August 3, 2016 • World News

Textron and GE Aviation have developed the next generation Cessna Denali, a business aircraft powered by 3D printed propeller engine that is powerful and efficient enough to fly from Miami to New York.

Textron aviation unveiled the Cessna Denali plane in Oshkosh, Wisconsin. Image credit: Textron Aviation

Textron aviation unveiled the Cessna Denali plane in Oshkosh, Wisconsin.
Image credit: Textron Aviation

Textron Aviation, the world’s largest maker of business propeller planes, announced it would use the new advanced turboprop engine (ATP) for a brand-new plane it has been developing.

The plane will have the largest cabin in its class that seats up to eight people. It also features an engine with numerous 3D printed parts by GE, offering more power with less gas consumption at an entry-level price.

GE included technology from jet engines that will allow pilots to control the engine and propeller with a single lever. These advancements result in 20 percent less fuel consumption and achieve 10 percent than competing models.

According to GE’s Chairman and CEO, Jeff Immelt, the new machine would generate $40 billion in revenue within 25 years.

Senior Vice President of Engineering at Textron, Michael Thacker, said that he expected the Cessna Denali’s maiden voyage to take place in 2018. While testing of a new airplane usually takes a year, “the order book is already open”, said Kriya Shortt, Textron Senior Vice President for Sales and Marketing.

GE’s advanced turboprop engine will have a number of 3D-printed parts. The engine will burn up to 20 percent less fuel and achieve 10 percent more power than other engines in the same class. Image credit: GE Aviation

GE’s advanced turboprop engine will have a number of 3D-printed parts. The engine will burn up to 20 percent less fuel and achieve 10 percent more power than other engines in the same class.
Image credit: GE Aviation

The roots of the new engine go back to 2008, when GE Aviation purchased the small Czech turboprop builder Walter Aircraft Engines. GE focused mainly on making engines for business, commercial and military jets, and helicopters.

Over the next seven years, the Czech/American team worked on a new engine design that could produce as much as 1,650 shaft horsepower that could unlock the lucrative space for GE.

To develop the new engine, engineers built on Walter and GE turboprop engines, which have completed more than 20 million hours of flight time and served on 30 different types of aircrafts.

GE calls this cross-pollination of know-how the “GE store,” as they added in the mix, jet engine technologies that have logged more than 1 billion flight-hours, but have never been used inside a turboprop of this size.

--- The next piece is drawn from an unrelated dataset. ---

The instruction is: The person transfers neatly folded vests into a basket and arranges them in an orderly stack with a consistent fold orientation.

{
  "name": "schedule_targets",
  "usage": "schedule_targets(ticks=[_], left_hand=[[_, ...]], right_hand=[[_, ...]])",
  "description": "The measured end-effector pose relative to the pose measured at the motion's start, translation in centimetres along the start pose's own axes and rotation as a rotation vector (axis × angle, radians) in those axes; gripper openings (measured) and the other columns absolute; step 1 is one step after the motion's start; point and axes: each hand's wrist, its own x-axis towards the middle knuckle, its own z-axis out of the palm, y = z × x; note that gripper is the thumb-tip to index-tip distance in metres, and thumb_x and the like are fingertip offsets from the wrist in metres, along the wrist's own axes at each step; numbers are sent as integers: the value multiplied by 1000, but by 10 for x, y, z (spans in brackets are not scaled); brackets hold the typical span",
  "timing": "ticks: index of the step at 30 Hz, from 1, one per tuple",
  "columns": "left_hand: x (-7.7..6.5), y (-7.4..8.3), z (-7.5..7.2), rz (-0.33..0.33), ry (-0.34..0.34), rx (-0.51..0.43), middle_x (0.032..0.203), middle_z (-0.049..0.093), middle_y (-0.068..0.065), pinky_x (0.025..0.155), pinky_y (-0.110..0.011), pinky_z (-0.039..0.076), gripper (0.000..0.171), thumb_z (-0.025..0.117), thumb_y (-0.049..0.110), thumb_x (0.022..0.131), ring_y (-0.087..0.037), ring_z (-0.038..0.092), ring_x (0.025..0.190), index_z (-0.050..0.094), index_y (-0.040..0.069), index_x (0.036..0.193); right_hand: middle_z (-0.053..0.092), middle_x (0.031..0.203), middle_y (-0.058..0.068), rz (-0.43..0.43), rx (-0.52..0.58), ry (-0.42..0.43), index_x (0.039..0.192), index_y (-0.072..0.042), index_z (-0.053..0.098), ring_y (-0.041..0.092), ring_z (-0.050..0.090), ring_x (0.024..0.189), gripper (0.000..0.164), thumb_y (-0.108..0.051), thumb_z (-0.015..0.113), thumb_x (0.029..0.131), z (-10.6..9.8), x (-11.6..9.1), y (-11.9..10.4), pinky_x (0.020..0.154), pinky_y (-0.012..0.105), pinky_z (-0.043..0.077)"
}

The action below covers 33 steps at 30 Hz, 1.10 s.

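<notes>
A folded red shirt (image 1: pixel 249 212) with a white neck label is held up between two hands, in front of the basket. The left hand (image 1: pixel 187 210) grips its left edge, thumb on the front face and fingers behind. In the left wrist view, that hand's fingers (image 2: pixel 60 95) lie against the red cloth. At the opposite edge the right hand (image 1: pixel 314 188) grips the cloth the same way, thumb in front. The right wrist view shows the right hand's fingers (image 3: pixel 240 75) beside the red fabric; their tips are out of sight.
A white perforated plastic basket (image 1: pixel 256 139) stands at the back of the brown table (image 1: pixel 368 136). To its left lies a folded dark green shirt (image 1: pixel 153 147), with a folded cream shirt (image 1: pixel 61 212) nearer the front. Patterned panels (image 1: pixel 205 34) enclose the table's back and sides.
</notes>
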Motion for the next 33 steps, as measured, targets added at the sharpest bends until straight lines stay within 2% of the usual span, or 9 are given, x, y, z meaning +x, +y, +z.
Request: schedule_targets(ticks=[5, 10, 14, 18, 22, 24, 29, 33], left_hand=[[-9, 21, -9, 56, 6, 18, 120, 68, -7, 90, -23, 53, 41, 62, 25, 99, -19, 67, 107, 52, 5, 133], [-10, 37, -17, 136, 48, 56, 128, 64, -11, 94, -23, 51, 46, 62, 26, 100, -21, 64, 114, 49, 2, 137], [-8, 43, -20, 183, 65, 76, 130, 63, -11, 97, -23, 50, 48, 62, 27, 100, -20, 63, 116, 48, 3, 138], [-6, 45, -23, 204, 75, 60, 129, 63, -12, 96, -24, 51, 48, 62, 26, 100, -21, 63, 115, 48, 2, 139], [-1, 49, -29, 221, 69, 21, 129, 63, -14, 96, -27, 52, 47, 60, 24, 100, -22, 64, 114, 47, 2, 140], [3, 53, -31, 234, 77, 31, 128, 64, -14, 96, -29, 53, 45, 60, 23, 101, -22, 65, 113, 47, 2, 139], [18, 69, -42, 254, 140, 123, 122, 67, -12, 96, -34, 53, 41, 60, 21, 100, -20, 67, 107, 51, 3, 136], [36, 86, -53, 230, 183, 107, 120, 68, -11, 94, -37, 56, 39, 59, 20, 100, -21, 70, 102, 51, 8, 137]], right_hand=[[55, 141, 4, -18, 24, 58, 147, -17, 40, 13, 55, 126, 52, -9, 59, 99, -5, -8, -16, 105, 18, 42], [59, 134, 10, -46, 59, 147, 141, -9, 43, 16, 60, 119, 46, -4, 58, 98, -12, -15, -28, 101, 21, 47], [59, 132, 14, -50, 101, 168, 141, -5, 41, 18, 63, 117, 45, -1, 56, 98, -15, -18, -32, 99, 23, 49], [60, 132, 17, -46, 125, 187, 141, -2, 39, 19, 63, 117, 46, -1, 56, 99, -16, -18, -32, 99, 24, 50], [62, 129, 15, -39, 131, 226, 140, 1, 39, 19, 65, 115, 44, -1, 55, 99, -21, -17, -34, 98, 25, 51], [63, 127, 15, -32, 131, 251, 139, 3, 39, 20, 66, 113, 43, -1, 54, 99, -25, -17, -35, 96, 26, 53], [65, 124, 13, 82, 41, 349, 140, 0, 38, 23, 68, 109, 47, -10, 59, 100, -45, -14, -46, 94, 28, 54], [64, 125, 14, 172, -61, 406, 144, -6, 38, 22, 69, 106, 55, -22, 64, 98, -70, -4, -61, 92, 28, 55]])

Among others, the engine also features variable stator vanes, a technology that was originally developed by GE engineer and aviation legend Gerhard Neumann for supersonic jet engines.

The design also makes gas turbines used for power generation more efficient and the new engine will also include 3D-printed parts used on jet engines, while the air-cooled turbine blades and integrated propulsion control makes the whole system lessen the pilot’s workload.

Brad Mottier, who led the new turboprop development, says that packaged together, the new technologies will improve aircraft performance and can extend time between engine overhauls by more than 30 percent.